She dressed in jeans and a loose green t-shirt, brushed her teeth and raked her darkened hair up into a ponytail. When she joined the others in the kitchen, Sam said she looked good, and she grinned at him, because she felt good.

Steve was making pancakes.

"No frilly apron?" Natasha asked him.

Sam pointed at him. "Dude, I told you."

Wanda fluttered her fingers and rubbed her temples. "Please, let's not have another chambermaid discussion."

"Do I want to know?" Natasha asked.

Steve flipped a pancake onto a plate and held it out to her. "Probably not."

Natasha felt euphoric. She kept telling herself to calm down, to snap out of it, but there was a strange sense of safe domesticity in their little suite, and it was easy to forget about the world outside.

Habits were not so easy to forget. Natasha quickly memorized the palace layout, the guards, the geography, the security measures at her fingertips — for help or hindrance. And she quickly figured out where, depending on the time of day, she could find Sam, Wanda or Steve, should she need to.

On her third morning in Wakanda, she took a fresh cup of coffee out to the sunlit balcony off the dining area. Steve was sitting alone, barefoot and relaxed, with a sketchbook open against his knee.

"Will you let me see your drawings if I bribe you with fresh coffee?" she asked, holding it out enticingly.

He smiled at her. "I don't need a bribe. You can see." He handed the sketchbook over. "But I'm a little rusty. I haven't had much time until now."

She started at the back, with his most recent sketches. It was mostly Wakanda— tiny red and green birds; giant orange flowers with spiky stems; a narrow silver waterfall. She went back further and saw the stone bridge with its four arches, the one Clint had found and decided it would make a good pick up point. Further again, and it was the rough surface of the ocean, dark and angry. She flipped through the pages slowly, and out of the corner of her eye she noticed Steve trying to ignore her, but spinning a pencil nervously in his fingers.

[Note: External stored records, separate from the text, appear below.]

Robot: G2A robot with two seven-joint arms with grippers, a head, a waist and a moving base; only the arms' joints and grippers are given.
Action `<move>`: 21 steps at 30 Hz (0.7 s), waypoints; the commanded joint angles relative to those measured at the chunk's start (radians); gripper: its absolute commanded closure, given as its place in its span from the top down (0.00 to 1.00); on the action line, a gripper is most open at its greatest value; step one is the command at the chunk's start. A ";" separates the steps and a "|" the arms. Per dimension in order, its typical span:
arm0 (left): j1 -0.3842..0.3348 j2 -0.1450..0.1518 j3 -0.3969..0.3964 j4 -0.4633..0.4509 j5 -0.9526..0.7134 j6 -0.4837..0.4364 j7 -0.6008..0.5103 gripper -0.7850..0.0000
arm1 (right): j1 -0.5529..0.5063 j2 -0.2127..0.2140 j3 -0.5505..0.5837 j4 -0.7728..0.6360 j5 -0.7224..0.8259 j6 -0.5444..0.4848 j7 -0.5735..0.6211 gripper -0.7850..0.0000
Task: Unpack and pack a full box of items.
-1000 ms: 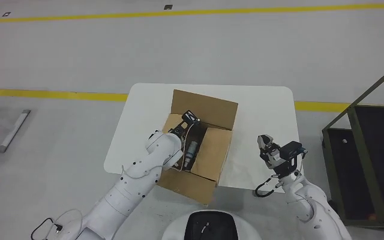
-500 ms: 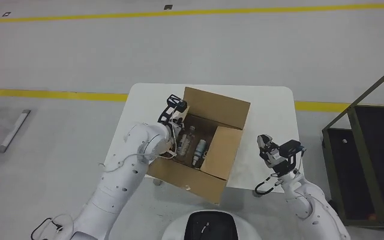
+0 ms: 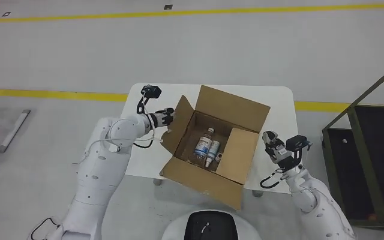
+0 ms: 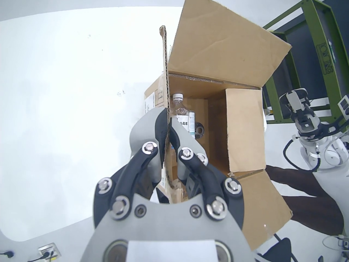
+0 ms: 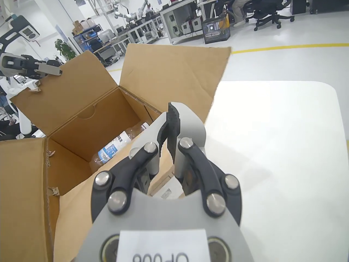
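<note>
Items as I read them from my station:

1. Cardboard box [image 3: 235, 109]: stands on the white worktop [image 3: 264, 99], turned at an angle to its edges, all four top flaps open. The far flap stands up tall. The near flap hangs out past the near edge of the worktop.

2. Left flap [image 4: 164, 69]: held upright on edge. I see a torn patch in the card low down, near the fingers.

3. Left gripper [image 4: 167, 118]: at the left side of the box, fingers clenched on the left flap, one finger on each face of the card.

4. Right gripper [image 5: 170, 121]: at the right side of the box, just beside the right flap and over the worktop near its edge. The fingers are pressed together with nothing between them, and I see no contact with the box.

5. Clear bottle [image 3: 203, 146]: white cap, pale label, lying on its side on the box floor.

6. Small white tube [image 4: 192, 121]: lying just beside the bottle, on its right-flap side.

7. Dark round part [image 4: 199, 130]: next to the tube; I cannot tell what it is.

8. Green metal rack [image 3: 354, 162]: on the floor to the right, apart from the worktop
</note>
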 commanded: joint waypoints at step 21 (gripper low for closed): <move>0.001 0.034 -0.060 0.106 -0.015 0.028 0.031 0.00 | 0.105 -0.024 -0.108 0.170 -0.003 0.054 0.037 0.00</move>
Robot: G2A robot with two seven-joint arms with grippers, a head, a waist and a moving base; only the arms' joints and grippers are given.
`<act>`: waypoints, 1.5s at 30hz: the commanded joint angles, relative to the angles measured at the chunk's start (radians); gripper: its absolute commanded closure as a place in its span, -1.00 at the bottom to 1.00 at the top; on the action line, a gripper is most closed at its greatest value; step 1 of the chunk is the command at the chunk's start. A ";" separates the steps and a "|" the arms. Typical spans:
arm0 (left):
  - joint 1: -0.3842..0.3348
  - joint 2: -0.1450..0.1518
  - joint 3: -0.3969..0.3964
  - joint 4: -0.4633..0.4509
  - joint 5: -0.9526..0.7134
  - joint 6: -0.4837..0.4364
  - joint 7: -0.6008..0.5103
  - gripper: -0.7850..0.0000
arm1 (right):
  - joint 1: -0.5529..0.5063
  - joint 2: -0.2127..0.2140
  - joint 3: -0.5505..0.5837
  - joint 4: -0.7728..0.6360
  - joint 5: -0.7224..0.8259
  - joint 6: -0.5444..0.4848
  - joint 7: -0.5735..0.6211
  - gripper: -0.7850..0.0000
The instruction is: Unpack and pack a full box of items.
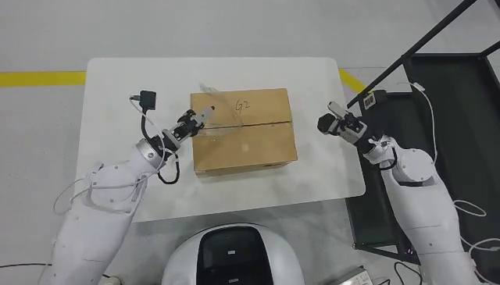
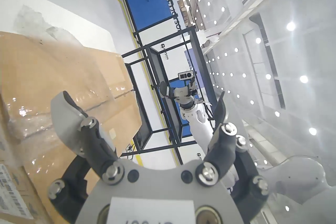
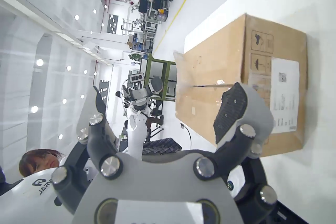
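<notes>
We see the cardboard box standing near the middle of the white table. Its top flaps are closed, so what it holds is hidden from us. Clear tape runs along the centre seam, and its loose, crumpled end sticks up at the far corner on the robot's left. The left gripper sits at the box's left top edge with its fingers spread. One finger is over the cardboard, perhaps resting on it, though we cannot be sure. The right gripper hangs to the right of the box, apart from it, with its fingers also spread wide and holding nothing. A white label is stuck to the box's right end face.
</notes>
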 commanded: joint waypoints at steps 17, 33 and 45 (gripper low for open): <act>0.143 0.015 -0.159 -0.058 -0.113 -0.051 0.068 -1.00 | 0.147 -0.025 -0.273 0.189 -0.065 0.090 0.200 -1.00; 0.097 0.019 -0.142 -0.044 0.156 0.009 0.112 -1.00 | 0.241 -0.067 -0.412 0.274 0.100 0.024 0.229 -1.00; -0.058 0.023 -0.045 -0.031 0.537 0.034 -0.025 -1.00 | 0.145 -0.030 -0.259 0.206 0.146 0.008 0.252 -1.00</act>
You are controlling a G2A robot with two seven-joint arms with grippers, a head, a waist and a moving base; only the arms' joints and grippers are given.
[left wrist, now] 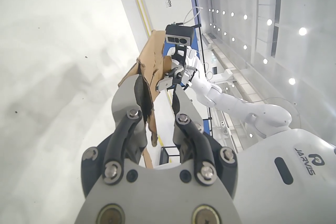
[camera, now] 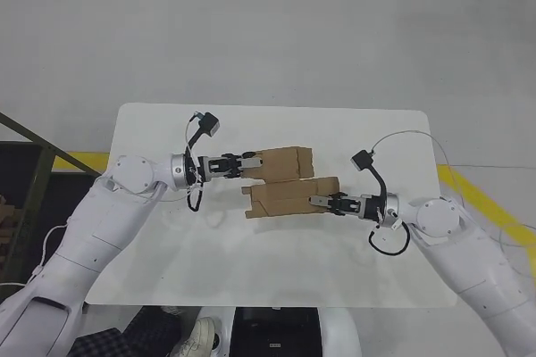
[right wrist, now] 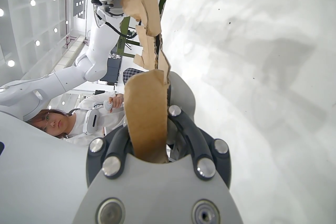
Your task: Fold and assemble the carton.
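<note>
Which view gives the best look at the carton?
The top view: the carton shows its whole outline against the table. Both wrist views catch it nearly edge-on, with near flaps hiding the rest.

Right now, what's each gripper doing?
Left gripper: at the carton, open or closed cannot be told.
Right gripper: closed on the carton.

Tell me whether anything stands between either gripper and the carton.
Nothing visible does. The carton already has cardboard between the fingers of the left gripper at one end, and the right gripper is shut on a flap at the other end.
</note>
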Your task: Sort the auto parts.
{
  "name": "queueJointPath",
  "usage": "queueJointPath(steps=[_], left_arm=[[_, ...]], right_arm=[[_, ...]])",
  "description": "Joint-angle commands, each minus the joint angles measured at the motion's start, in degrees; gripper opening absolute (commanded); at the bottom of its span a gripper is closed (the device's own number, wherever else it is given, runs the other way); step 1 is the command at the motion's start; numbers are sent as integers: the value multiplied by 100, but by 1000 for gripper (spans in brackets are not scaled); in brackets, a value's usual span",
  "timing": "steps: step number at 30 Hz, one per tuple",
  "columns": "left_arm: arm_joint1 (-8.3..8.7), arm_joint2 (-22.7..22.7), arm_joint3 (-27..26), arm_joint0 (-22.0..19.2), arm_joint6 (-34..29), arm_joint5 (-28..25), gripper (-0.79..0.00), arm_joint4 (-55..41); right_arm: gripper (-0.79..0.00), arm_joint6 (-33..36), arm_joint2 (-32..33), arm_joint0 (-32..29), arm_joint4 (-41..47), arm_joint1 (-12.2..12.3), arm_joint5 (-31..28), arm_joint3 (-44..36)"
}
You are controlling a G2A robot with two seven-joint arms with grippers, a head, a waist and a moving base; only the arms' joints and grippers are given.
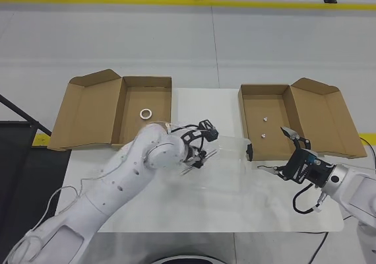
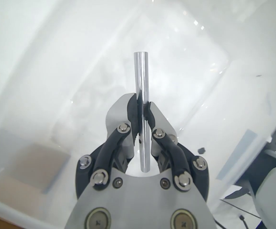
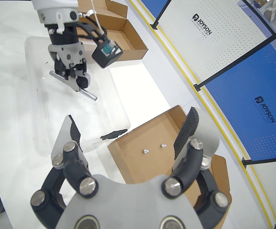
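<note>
Rod first: one polished steel rod (image 2: 141, 77), straight and mirror-bright, is clenched in the left pincer (image 2: 141, 104). The black pads grip it about mid-length, so both ends stick out. From where I stand it hangs over the one clear plastic tub (image 3: 34, 120) in the middle of the white table (image 1: 175, 211), just to the nine o'clock side of centre. Whether it touches the tub floor I cannot tell.

Two open brown cardboard boxes flank the far side. The left cardboard box (image 1: 155, 99), at about ten o'clock, holds one small silver ring (image 1: 146, 113). The right cardboard box (image 1: 270, 105), at about two o'clock, holds two small silver bolts (image 3: 145, 151), near each other but apart. One small dark scrap (image 3: 115, 134) lies at the tub's edge, just beside the right box.

The right pincer (image 3: 130, 117) is released, its ribbed fingers spread wide with nothing between them. It hovers toward three o'clock, between the tub and the right box.

Behind the table stand white and blue perforated panels (image 3: 200, 24), one white and two blue, and at least two carry a dark logo with a line of lettering.
</note>
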Motion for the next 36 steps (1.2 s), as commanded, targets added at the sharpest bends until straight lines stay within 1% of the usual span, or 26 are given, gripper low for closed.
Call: queueJointPath(steps=[1,5,11,16,21,25,28,29,33,36], left_arm=[[64,-367,-172,118,124,-16,-785,-406],[178,-1001,-421,335,375,-80,-785,-1050],[287,-1690,-745,642,751,-336,-785,-2120],[348,-2111,-1017,874,1097,-606,-785,-2898],[395,-2257,-1141,977,1156,-762,-785,-3187],[425,-2280,-1211,989,1153,-744,-785,-3127],[466,-2409,-1266,987,1307,-573,-785,-2671],[486,-2496,-1252,984,1359,-472,-785,-2477],[577,-2851,-1065,973,1550,218,-785,-1429],[641,-3025,-813,937,1468,652,-785,-776]], right_arm=[[0,0,0,0,0,0,0,0],[0,0,0,0,0,0,0,0],[0,0,0,0,0,0,0,0],[0,0,0,0,0,0,0,0],[0,0,0,0,0,0,0,0],[0,0,0,0,0,0,0,0],[0,0,0,0,0,0,0,0],[0,0,0,0,0,0,0,0],[0,0,0,0,0,0,0,0],[0,0,0,0,0,0,0,0]])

"These are beautiful," she said, running her thumb down the middle of two pages spread with the fanning of Sam's wings.

"Thanks," Steve said, sounding embarrassed. "There's one of you near the front. I'm just warning you."

She grinned, instantly curiously, but kept up her slow ticking of the pages. The glinting windows of the Avengers base; the sharp clean circles of his shield. Bucky's arm.

"Have you been down there?" she asked.

Steve glanced at her, and then down at the page. "Yeah." He looked back over the swaying treetops. "He's still under. But they're making progress."

"I'm sure he'll be fine."

"I know. It's just hard, knowing that... Knowing that someone got inside his head like that, and made him so different."

Natasha thought back to the Red Room, and the days after, and trying to fight her own mind about what she wanted, and what she needed. "It doesn't last," she said. "He'll be okay."

Steve looked at her, and she looked back at the sketchbook again to avoid the soft look in his eyes. The Brooklyn Bridge, pigeons sitting on a window ledge, black umbrellas open under the rain.

And then there she was. In a dark suit, standing in a mess of blurred silhouettes, bright smudges of flashing emergency lights all around her. Her red hair was caught in an invisible breeze and her eyes were wide, and prettier than they ought to be. She was holding a phone to her ear. The conversation came back to her like it was yesterday.

If he's this far gone, Nat, I should be the one to bring him in.

"Why'd you draw this?" Natasha asked. She hovered her fingertips over her own face; remembered the taste of blood and dirt.

"It's burned into my memory," he admitted. "I knew I was going after Bucky, and I knew you'd try and tell me not to. But I had to call you. I had to say goodbye. I thought I might not see you again."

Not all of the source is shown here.